Auto-resizable C arrays

Disclaimer

I did not invent this particular method of implementing resizable arrays. I read about the idea behind it so I wrote my own implementation.

If you are not interested in the implementation details and want the code right away you can find it here:

varray.h
varray.c
varray_t.c (tests written using scunit, a testing library written by mchouza).

Introduction

Let’s start by explaining this post’s objective: we want to build a data structure that behaves like a C array, but that is resized automatically when we add more elements in order to for the required size. This is useful when we don’t know the size of the array beforehand, or when we want to add elements to it without worrying about its size.

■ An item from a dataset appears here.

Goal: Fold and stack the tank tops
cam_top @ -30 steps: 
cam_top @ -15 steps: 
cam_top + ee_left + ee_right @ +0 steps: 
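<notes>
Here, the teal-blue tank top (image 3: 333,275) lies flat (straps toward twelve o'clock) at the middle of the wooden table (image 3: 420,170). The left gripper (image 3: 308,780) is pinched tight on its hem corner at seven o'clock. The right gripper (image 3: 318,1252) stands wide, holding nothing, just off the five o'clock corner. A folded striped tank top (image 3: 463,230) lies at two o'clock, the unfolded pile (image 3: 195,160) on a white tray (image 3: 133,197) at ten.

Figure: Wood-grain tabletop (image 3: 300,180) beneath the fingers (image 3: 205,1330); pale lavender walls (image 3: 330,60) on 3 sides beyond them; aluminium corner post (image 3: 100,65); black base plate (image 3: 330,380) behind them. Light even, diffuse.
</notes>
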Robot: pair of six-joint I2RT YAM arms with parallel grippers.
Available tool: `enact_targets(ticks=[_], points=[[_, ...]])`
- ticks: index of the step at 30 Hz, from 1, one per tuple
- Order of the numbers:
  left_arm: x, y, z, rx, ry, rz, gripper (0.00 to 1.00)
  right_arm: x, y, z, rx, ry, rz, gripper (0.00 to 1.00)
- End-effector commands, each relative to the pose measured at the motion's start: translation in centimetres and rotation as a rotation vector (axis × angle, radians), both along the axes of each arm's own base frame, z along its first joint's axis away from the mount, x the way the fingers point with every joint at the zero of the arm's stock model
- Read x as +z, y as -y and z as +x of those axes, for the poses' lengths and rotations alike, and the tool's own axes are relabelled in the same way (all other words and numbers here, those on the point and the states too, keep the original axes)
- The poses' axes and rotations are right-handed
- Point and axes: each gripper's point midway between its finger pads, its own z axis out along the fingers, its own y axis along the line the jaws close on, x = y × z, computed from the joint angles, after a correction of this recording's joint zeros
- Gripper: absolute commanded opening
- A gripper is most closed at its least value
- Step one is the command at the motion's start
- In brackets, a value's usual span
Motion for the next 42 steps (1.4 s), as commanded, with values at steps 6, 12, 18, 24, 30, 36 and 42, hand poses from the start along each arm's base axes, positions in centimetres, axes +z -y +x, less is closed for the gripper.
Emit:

The first idea that might occur to you is to write an abstraction around realloc, keeping track of the array size and the pointer. Something like this:

typedef struct {
    size_t size;
    size_t elem_size;
    void *ptr;
} array_t;

void array_init(array_t *a, size_t initial_size, size_t elem_size) {
    array->size = initial_size;
    array->elem_size = elem_size;
    array->ptr = malloc(initial_size * elem_size);
}

void array_push(array_t *a, void *elem) {
    a->size++;
    a->ptr = realloc(a->ptr, a->size * a->elem_size);
    memcpy(a->ptr + (a->size - 1) * a->elem_size, elem, a->elem_size);
}

and it could be used like this:

// create an array to store ints
array_t a;
array_init(&a, 10, sizeof(int));

for (int i = 0; i < 100; i++) {
    array_push(&a, &i);
}

This works but it has a few problems (at least from my point of view):

we have use void * in the interface, which wouldn’t defend us from accidentally passing the wrong type of pointer to array_push (e.g. array_push(&a, "hello") would compile but it would be wrong).
we have to pass a pointer to array_push instead of the value itself, which is a bit annoying in some cases.

Another option would be to create a different instance of this array specialized for each type we want to use. This would solve the first problem, but it would be a lot of work to write and maintain all the different versions of the array. In some cases, you might not need too many versions because you’d use it for a couple of different types, and that’s ok. In this post however, we assume you’ll need to use it for many different types and we’ll come up with a solution that works with any data type and still maintains type safety (although this implementation won’t be perfect, but it’s all about tradeoffs).

Objective

We will implement an array that will look similar to native C pointers but still resize automatically when needed. We will call this data structure a varray_t (variable array):

// varrays are declared as normal pointers and then must be
// initialized using varray_init
// the type of the pointer defines the elements.
// for example, to create a varray of ints:
int *va = NULL;
varray_init( va, 1 );  // with pre-allocated space for 1 element

// pushing elements resizes the array under the hood
// the array is resized to fit the new elements
varray_push( va, 123 );
varray_push( va, 0 );
varray_push( va, -1 );
varray_push( va, 1235 );

// using pop reduces the length (but does not decrease the
// allocated buffer)
printf( "%d\n", varray_pop( va ) );  // 1235

// elements can be accessed using native C syntax
printf( "%d\n", va[0] );  // 123
printf( "%zu\n", varray_len( va ) );       // 3
printf( "%zu\n", varray_capacity( va ) );  // 4

// you can also reassign elements like a normal array
va[0] = 0;

// attempting to push a different type results in a compile error
varray_push( va, 0.5 );  // COMPILE ERROR!

varray_release( va );

You can use any type, even structs, check out this test.

The key idea behind this

Wait… if the array is declared as a pointer, how does it know its size?? This is sorcery!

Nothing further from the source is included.